Storytelling Arts' mission is to preserve, promote and impart the art of storytelling to develop literacy, strengthen communities and nurture the human spirit.

Saturday, October 25, 2014

Revaluing the Ordinary

A group of Storytelling Arts performers including myself just finished a residency at Frelinghuysen Middle School in Morristown.  Our theme was community.  The story goes that first you shoot the arrow, and, then, you draw the bullseye.  So it was that, as I told my stories, I once again realized that the oral tradition by its process is a lesson in community.  Whether to a group of two or two hundred, storytelling follows an alchemical formula that creates not only a shared experience, but an empowering experience, that turns the everyday into gold.  One of my stories was the Great, Big, Smelly, Small Toothed Dog.  My friend Margaret Read MacDonald has published it as a picture book, but the story is far more powerful as an oral tale with the teller and audience using body, voice, and imagination, to be in the midst of the story instead of an observer looking at illustrations.  The dog tests the princess three times before he can reveal his true self.  When, at last, he pulls his smelly fur aside, there is a gasp of aha!, not because we are surprised, but because our community’s values are confirmed-  i.e. A prince hides under every smelly dog skin.  Storytelling is a journey, not only to strange and magical experiences, but to a revaluing of the ordinary that is too often taken for granted.

illustration by Walter Crane
Even with sixth graders (or should I say especially with sixth graders) verbalizing these recognitions is an affirming experience.  When we share the stories of popular culture, television, film, music, we often excuse the experimentation and rebelliousness of preteens and teens as a natural part of growing up.  Too often, we encourage middle schoolers to explain away behavior; but when we tell the old stories, we see that the journey is only complete when it includes wisdom and restoration.  Thus, the final day of my residency was spent telling and retelling Little Red Riding Hood.  This story has been distorted as a warning against strangers.  In fact, it is an investigation of rebellion.  Dont go off the path, Little Reds mother warns, but Little Red just rolls her eyes.  The class improvised various scenes from Little Red Riding Hood as we discussed the theme and consequences of actions.  One of the most interesting moments came when we personalized the wolf.  I have always wondered why the wolf doesnt just eat Little Red up.  In this sixth grade, I got my answer.  The wolf became a bully and a self promoter who enjoyed the process of toying and teasing Little Red.  The students recognized this character as everything from the advertising that assaults them everywhere, to the temptations of drugs and alcohol that they hear lie down the way, to the personal actions that individuals choose as a way of defining themselves.  All this came from telling the story and making space for the Aha!

Our final writing project was to write an ode to something or someone we take for granted.  Stories are tools for observation and appreciation.  One girl wrote an Ode to a Door.  Who has passed through you?
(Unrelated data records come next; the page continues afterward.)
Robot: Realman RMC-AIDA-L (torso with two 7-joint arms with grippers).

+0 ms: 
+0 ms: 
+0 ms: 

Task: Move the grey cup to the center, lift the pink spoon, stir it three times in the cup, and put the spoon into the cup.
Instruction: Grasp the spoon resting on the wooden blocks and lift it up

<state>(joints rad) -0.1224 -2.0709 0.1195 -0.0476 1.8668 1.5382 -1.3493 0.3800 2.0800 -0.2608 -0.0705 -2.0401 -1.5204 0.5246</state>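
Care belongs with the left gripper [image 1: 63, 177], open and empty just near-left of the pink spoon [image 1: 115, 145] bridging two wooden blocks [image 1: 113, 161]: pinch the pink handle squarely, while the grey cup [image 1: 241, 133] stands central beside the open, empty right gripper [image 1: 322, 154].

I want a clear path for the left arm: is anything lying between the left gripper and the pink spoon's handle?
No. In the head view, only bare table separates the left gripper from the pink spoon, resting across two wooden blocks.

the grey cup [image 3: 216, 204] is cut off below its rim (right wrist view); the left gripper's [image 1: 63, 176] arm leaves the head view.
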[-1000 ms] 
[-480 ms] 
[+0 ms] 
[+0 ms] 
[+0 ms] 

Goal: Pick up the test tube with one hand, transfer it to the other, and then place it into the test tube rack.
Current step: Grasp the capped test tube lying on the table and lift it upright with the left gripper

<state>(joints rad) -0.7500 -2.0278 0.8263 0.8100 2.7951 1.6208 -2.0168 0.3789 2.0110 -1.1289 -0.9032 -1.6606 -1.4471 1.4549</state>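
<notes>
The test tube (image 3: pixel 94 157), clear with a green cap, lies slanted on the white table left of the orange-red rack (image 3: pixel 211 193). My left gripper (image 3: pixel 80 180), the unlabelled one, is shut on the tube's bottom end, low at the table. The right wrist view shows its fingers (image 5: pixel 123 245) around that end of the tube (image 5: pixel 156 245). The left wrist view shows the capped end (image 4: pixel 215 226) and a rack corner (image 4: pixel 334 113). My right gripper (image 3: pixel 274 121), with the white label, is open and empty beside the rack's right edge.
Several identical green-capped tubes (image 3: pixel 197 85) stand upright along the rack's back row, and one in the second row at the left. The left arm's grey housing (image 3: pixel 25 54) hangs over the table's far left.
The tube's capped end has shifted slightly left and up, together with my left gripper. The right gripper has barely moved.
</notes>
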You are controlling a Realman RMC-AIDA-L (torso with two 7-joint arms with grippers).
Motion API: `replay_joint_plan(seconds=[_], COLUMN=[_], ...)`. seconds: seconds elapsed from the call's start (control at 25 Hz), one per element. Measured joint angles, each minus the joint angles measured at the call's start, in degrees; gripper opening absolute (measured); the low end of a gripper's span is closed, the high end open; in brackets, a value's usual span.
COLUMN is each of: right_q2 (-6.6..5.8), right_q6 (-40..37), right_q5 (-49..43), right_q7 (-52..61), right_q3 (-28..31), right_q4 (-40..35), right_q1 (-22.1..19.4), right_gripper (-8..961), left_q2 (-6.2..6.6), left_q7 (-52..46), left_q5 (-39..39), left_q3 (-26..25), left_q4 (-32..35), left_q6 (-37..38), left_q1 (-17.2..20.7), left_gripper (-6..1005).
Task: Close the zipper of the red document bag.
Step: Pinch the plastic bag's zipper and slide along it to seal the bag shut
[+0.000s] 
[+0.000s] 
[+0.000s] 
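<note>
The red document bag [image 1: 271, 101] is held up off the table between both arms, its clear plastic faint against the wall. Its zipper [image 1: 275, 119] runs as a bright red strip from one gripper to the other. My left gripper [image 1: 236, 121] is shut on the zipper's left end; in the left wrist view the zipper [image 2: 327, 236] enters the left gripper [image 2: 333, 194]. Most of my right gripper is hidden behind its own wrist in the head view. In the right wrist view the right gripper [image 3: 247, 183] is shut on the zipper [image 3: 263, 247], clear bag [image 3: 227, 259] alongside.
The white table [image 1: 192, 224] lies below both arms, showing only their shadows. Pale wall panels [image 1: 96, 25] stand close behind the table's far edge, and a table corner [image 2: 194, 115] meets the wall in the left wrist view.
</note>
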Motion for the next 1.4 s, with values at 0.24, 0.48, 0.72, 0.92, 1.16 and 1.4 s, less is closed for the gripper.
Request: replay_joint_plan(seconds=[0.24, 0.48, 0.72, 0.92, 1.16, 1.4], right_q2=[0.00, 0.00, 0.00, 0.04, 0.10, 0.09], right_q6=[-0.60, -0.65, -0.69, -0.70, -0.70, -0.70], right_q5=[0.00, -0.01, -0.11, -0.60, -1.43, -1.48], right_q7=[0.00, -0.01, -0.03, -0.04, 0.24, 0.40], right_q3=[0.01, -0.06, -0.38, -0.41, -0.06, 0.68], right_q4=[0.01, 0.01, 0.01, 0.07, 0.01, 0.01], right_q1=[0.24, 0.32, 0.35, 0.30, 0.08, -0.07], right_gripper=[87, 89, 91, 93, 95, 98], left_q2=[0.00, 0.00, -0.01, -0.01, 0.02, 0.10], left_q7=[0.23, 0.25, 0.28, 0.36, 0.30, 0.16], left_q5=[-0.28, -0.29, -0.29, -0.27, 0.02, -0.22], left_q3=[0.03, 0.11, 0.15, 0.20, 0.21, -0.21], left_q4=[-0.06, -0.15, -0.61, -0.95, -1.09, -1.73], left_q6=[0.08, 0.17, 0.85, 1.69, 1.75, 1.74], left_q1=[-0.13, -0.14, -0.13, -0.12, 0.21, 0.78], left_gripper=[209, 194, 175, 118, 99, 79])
What feet and hands have left marks and scratches? What cries and sounds have been shut out?  What strangers have been welcomed?  Each question was the seed of a story to ponder and cultivate and develop; for one story is the doorway to another story, which is why, when people gather, one story inevitably leads to another. 

Students often ask where do storytellers learn their stories.  Books and sharing are the obvious answers, but a good storyteller doesntt just repeat a story.  Good storytellers puts themselves into the story, opening the door so that the listener can enter too.